Zombiethread neeeds braaaaaainsssssssss........


----------



## Jasonda (Aug 16, 2006)

Solmu said:


> Zombiethread neeeds braaaaaainsssssssss........


Where's my chainsaw.. I'll make sure it stays dead this time!


----------



## Marcwest (Dec 8, 2006)

I know this thread is old, but i too have sold my first shirt, although not online, it was in the streets. It has been pretty hard these past couple of days, i got the shirts on the 10th, a lot of people where saying they were going to buy the shirt, but they didn't. Then, we dont have any tags, and its basically a shirt with a design on it, but i like it and we are working towards bigger things. So I am happy with the progress we are making...and it will get there.


----------



## rook1200 (Jan 25, 2007)

I can't wait to pop my cherry


----------



## Ujudgnme2 (Mar 28, 2006)

I started designing tshirts over 10 years ago. I have had two websites going and I dont sell via the net but when I am out vending, I have a line of customers.

I am not giving up on the idea internet sales. Actually, I am trying to focus on printing and not so much sales. I have terrific designs and have more in mind. 

I dont know if I want another company making money off my designs. I know its like selling out of a store which I have done. But the stores I have used are more personal/business as oppose to a company on the net.

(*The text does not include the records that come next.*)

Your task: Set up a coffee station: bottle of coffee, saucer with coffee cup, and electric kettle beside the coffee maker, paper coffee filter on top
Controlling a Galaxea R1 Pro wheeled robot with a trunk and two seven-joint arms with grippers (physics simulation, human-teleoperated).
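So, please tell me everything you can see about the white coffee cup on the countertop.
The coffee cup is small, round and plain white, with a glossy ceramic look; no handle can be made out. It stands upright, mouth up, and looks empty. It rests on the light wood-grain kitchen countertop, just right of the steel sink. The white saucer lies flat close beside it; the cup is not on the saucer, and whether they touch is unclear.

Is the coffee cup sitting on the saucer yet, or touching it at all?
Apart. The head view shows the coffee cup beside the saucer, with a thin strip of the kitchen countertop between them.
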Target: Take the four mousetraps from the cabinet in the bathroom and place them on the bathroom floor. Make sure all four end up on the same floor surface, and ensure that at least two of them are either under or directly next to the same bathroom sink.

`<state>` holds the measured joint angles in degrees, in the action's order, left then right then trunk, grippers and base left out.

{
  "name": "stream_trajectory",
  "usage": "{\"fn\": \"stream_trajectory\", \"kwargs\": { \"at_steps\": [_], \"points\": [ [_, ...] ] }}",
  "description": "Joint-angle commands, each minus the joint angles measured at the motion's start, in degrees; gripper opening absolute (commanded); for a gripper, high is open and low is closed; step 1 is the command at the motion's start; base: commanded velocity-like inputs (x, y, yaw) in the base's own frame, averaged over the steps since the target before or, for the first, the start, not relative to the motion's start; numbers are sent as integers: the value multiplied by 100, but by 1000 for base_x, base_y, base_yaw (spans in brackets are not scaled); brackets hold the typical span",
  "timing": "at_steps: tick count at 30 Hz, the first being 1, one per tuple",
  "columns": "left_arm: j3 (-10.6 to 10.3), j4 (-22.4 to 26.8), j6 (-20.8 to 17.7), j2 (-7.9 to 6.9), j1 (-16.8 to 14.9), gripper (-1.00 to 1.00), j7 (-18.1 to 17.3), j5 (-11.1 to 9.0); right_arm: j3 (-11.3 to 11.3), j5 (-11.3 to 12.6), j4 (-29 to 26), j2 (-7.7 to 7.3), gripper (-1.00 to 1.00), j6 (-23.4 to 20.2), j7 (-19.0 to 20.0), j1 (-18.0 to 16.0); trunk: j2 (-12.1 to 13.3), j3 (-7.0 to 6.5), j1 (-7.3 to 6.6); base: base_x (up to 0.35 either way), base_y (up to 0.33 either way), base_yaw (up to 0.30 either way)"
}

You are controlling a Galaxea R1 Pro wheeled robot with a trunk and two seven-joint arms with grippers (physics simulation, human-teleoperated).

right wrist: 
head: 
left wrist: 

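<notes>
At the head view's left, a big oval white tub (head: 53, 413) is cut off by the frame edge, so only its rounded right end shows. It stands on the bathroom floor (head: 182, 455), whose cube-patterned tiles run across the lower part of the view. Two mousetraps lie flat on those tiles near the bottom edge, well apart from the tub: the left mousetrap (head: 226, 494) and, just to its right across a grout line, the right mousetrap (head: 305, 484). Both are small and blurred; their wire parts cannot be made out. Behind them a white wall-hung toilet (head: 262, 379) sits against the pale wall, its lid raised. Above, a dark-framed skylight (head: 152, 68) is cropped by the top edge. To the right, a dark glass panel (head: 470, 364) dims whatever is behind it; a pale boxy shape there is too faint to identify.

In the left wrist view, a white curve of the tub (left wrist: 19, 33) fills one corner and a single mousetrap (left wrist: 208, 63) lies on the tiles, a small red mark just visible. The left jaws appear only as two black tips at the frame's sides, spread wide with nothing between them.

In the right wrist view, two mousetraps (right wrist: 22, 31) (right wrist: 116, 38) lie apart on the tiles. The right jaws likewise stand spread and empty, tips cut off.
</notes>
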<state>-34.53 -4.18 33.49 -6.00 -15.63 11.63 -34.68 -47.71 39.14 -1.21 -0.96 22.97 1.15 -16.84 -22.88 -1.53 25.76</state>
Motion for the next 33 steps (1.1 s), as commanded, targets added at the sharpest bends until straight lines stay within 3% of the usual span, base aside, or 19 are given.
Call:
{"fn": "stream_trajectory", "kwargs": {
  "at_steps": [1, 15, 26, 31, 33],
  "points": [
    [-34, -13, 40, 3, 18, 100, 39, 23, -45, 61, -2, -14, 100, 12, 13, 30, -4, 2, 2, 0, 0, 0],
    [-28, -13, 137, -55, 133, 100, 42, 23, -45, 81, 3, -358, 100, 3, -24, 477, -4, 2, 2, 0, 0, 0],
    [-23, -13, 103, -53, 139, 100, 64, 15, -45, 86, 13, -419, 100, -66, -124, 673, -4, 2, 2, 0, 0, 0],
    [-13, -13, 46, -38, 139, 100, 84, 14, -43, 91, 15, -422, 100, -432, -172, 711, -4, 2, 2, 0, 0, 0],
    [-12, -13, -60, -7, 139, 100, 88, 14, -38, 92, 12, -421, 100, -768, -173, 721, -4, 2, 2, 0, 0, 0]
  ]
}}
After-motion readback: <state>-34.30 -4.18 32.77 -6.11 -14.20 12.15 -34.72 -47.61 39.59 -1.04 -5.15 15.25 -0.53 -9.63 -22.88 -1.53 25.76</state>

I know one of my popular designs, I was a vendor at a major fest here in L.A., we shared expensives of about $350 each for a three weekend event. This was my first time out with this new design. I sold $300 in tshirts for the first weekend. I could not believe the response. My booth partners were in disbelief. The next two weekends were profit.

I will be vending this same fest again this year, but plan on being even more ready for the buying customers as well as sharing my printing services.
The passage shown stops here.